Pictures stay out of the copy. Retype exactly the lines below from the one with "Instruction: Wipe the" through the one with "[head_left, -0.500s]".

· · ·

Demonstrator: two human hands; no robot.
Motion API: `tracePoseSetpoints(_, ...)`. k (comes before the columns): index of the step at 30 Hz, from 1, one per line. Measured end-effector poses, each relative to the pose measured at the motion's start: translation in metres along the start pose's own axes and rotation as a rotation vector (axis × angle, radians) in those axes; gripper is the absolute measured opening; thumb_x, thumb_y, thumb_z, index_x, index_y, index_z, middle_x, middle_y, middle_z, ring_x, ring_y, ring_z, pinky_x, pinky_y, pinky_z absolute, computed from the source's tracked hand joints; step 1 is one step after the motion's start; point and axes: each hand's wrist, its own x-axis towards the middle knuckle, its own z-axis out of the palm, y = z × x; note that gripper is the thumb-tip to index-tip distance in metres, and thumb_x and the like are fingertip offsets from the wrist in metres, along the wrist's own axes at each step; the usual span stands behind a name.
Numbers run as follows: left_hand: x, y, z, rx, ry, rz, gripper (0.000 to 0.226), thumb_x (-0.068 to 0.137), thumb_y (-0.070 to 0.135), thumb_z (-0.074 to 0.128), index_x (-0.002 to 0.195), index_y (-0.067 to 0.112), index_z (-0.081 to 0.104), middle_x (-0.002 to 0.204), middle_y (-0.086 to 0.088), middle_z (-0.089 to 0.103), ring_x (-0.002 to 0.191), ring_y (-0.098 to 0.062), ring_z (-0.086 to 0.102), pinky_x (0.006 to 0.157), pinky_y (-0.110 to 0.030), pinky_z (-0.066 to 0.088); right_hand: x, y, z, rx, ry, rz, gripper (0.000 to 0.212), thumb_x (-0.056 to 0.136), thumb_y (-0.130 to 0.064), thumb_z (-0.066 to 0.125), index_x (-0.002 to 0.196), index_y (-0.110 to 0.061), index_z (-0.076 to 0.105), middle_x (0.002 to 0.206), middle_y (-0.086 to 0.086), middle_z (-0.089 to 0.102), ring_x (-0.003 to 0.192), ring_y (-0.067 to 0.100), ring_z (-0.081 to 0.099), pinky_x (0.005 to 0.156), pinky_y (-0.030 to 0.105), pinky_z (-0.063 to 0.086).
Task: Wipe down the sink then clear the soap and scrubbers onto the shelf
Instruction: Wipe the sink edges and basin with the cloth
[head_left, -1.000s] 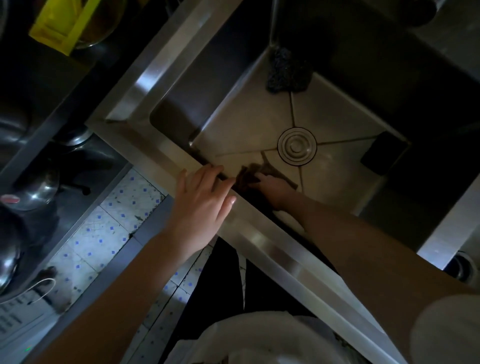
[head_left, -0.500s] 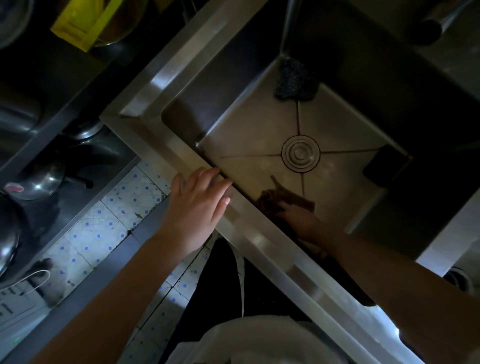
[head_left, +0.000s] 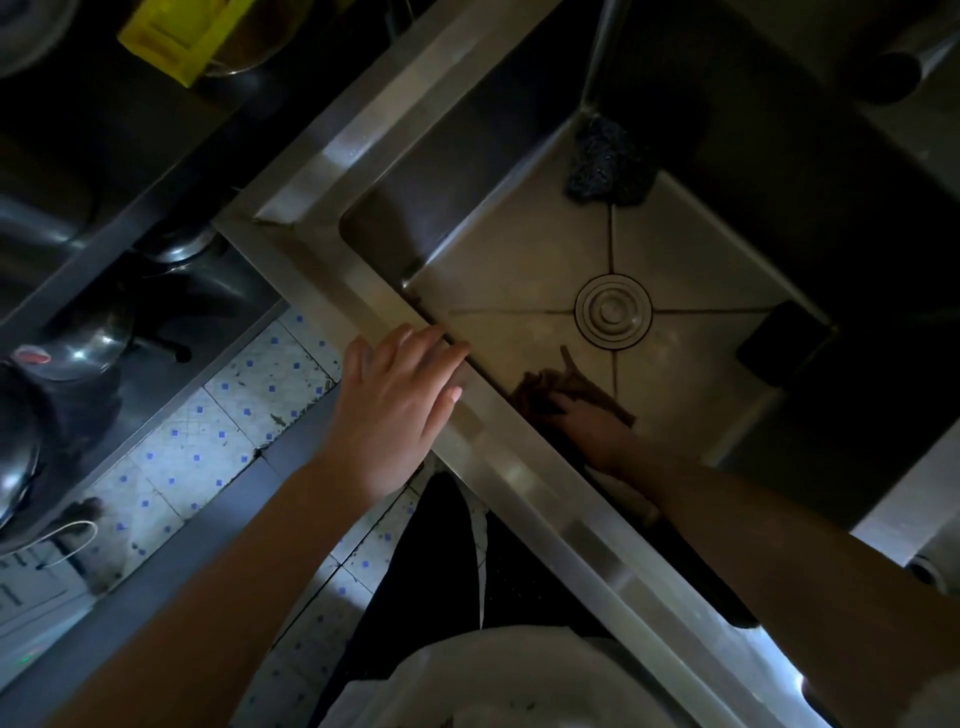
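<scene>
Your left hand (head_left: 395, 410) lies flat, fingers (head_left: 428, 348) straight, on the front rim of the sink (head_left: 509, 462), holding nothing. Just past it, down in the basin, your right hand (head_left: 592, 431) presses a dark cloth (head_left: 545, 384) against the floor; whether its fingers curl round it, I cannot tell. Beyond the drain (head_left: 613, 310), a steel scrubber (head_left: 608, 163) sits in the far corner, well apart from both hands.

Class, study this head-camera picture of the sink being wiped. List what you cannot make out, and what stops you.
- Head view: whether the right hand grips the cloth or presses it flat; too dim there to tell.
- Head view: whether the dark block by the basin's right wall is soap or sponge; it lies in shadow.
- Head view: the tap, cut off at the top right corner.
</scene>
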Motion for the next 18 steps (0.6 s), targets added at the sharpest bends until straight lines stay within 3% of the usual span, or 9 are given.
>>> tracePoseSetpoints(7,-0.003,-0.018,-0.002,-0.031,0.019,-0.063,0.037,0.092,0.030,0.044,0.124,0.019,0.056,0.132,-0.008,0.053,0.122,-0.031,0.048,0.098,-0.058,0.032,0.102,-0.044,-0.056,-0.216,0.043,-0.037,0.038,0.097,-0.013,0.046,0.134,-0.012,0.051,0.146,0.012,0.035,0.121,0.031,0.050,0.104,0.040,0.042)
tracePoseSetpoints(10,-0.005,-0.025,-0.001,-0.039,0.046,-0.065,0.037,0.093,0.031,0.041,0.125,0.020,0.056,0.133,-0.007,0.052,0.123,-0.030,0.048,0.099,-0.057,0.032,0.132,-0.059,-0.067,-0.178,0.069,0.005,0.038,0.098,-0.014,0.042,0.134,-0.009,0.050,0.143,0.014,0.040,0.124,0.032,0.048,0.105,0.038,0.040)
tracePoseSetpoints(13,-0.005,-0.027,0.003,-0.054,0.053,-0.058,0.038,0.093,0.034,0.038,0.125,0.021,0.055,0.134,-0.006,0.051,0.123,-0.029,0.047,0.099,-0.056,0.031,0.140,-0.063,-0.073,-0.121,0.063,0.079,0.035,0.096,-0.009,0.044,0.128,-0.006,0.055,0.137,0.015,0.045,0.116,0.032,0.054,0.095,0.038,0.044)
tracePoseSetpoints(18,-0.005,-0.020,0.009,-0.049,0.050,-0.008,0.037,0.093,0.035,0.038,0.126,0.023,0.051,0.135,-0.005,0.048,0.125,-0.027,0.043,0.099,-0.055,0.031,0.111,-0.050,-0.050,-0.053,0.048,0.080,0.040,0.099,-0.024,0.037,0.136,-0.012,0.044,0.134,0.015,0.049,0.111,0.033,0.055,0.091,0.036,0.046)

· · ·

EXERCISE OUTPUT |
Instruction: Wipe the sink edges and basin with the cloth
[head_left, -1.000s] 
[head_left, -0.500s] 

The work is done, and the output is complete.